COVINGTON — You can’t really discuss one without the other. The fortunes of Jeremiah Josiah Holloman are so intertwined with those of his barely-older brother that they’re almost one in the same.
Known to family and friends as “J.J.,” Holloman is 15 months younger than his older brother, Layfeatte, also known as “L.J.” But in many ways they are twins. Physically they’re almost exactly alike. J.J. stands 6-foot-2½ and weighs 195 pounds; L.J. is 6-2 and weighs 203. Both of them played football at Newton High School, and both of them are going to be at the University of Georgia.
Eventually.
J.J. is already there. A heralded 4-star prospect as a wide receiver and an early enrollee, he is considered one of the crown jewels in Georgia’s nationally-renown Class of 2017. He’ll be wearing a No. 9 jersey and playing in the wideout rotation when the Bulldogs conduct the G-Day Game at Sanford Stadium on Saturday.

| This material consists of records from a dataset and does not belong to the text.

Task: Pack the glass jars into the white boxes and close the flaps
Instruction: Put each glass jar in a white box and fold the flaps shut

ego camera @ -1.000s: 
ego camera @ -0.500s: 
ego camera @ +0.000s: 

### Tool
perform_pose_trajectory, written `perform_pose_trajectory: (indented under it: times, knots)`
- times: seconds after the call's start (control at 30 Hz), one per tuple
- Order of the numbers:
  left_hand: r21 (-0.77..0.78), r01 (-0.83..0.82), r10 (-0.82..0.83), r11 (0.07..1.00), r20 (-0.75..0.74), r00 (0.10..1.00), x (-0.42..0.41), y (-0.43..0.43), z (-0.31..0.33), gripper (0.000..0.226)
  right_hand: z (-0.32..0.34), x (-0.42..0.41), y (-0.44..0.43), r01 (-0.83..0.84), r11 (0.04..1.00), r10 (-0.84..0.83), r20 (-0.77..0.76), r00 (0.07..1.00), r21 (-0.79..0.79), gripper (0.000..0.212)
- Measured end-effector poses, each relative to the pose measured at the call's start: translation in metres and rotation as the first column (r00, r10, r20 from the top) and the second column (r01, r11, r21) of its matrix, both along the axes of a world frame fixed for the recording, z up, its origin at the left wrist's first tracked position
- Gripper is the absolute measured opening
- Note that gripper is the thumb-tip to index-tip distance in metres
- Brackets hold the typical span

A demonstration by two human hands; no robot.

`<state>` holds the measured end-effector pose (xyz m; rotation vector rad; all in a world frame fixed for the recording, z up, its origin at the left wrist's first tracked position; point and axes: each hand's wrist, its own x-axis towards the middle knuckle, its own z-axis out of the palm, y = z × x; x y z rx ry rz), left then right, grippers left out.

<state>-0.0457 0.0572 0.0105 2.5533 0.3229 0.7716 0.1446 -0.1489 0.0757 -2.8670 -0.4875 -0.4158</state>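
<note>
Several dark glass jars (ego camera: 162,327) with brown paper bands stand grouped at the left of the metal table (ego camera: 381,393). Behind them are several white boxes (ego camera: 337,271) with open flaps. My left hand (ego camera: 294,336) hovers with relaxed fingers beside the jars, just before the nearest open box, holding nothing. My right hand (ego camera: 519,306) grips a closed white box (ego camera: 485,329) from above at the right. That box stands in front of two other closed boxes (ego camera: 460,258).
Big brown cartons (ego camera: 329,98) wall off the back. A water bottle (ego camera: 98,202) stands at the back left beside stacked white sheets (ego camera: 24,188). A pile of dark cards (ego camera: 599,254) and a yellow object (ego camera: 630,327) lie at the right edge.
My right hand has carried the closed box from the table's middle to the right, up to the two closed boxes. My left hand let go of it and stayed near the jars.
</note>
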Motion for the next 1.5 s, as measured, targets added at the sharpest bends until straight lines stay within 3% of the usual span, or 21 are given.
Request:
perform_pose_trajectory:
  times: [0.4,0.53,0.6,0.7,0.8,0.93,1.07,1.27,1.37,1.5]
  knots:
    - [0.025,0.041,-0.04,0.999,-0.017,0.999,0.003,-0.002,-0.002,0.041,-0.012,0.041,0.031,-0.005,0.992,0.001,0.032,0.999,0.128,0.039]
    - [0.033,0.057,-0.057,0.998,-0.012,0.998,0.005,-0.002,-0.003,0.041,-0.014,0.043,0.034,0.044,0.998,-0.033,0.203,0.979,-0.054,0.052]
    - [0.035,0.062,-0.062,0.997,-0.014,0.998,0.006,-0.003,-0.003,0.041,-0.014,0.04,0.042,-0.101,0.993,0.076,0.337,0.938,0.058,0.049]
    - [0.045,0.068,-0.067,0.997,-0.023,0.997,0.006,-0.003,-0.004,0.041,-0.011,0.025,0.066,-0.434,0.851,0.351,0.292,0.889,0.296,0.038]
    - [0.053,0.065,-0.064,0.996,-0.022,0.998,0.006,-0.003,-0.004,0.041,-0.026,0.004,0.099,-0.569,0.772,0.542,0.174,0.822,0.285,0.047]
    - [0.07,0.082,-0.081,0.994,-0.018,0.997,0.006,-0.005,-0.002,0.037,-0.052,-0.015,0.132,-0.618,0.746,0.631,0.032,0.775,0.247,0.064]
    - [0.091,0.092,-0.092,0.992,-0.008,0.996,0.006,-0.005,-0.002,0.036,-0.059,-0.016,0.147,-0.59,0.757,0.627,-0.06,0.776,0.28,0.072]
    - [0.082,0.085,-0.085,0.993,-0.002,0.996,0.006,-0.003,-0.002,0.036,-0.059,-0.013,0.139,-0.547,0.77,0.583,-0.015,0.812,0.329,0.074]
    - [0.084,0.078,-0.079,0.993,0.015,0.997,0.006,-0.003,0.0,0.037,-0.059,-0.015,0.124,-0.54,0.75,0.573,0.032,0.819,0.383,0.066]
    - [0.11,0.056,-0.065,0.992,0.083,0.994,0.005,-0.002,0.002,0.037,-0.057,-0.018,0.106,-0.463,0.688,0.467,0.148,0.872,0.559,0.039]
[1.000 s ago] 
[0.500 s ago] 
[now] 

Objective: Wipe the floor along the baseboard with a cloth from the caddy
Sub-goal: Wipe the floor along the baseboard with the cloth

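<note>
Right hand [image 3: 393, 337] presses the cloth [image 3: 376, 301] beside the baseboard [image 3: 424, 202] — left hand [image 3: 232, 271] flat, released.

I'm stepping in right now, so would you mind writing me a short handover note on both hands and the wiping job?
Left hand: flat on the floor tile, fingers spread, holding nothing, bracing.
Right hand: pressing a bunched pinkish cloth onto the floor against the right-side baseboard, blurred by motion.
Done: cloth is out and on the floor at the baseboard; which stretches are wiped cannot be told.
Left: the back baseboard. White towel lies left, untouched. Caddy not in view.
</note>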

L.J. is relatively unknown, an under-recruited and late-to-qualify recruit who fell between the cracks when he graduated from Newton 2 years ahead of his little brother. But he plans to resurrect his football career at Georgia, where he’ll join J.J. as a preferred walk-on when preseason camp opens in August.
Together, they’re 2 more pieces of the puzzle that Kirby Smart is trying to put together in Athens to make the Bulldogs a championship contender again. The brothers believe they’re the ultimate 2-for-1 deal.
“I mean, he’s a great athlete,” Jeremiah said of his older brother. “It runs in our family. When he gets the proper coaching, then there is no limit to what he is capable of.”
‘Trial-and-error kid’
The Holloman family believes the difference in the recruiting experiences of J.J. and L.J. can be explained by their lack of understanding of how the recruiting game works. They didn’t know that much about it when L.J. went through school. Already having to share the spotlight with 3 other major prospects at receiver, L.J. didn’t do much to garner extra attention through camps or circulating his highlight video. He just kind of did what his high school coaches wanted and really didn’t pursue the prospect of college aid.
“L.J. was our trial-and-error kid,” said their mom, Oneida Holloman, with a laugh.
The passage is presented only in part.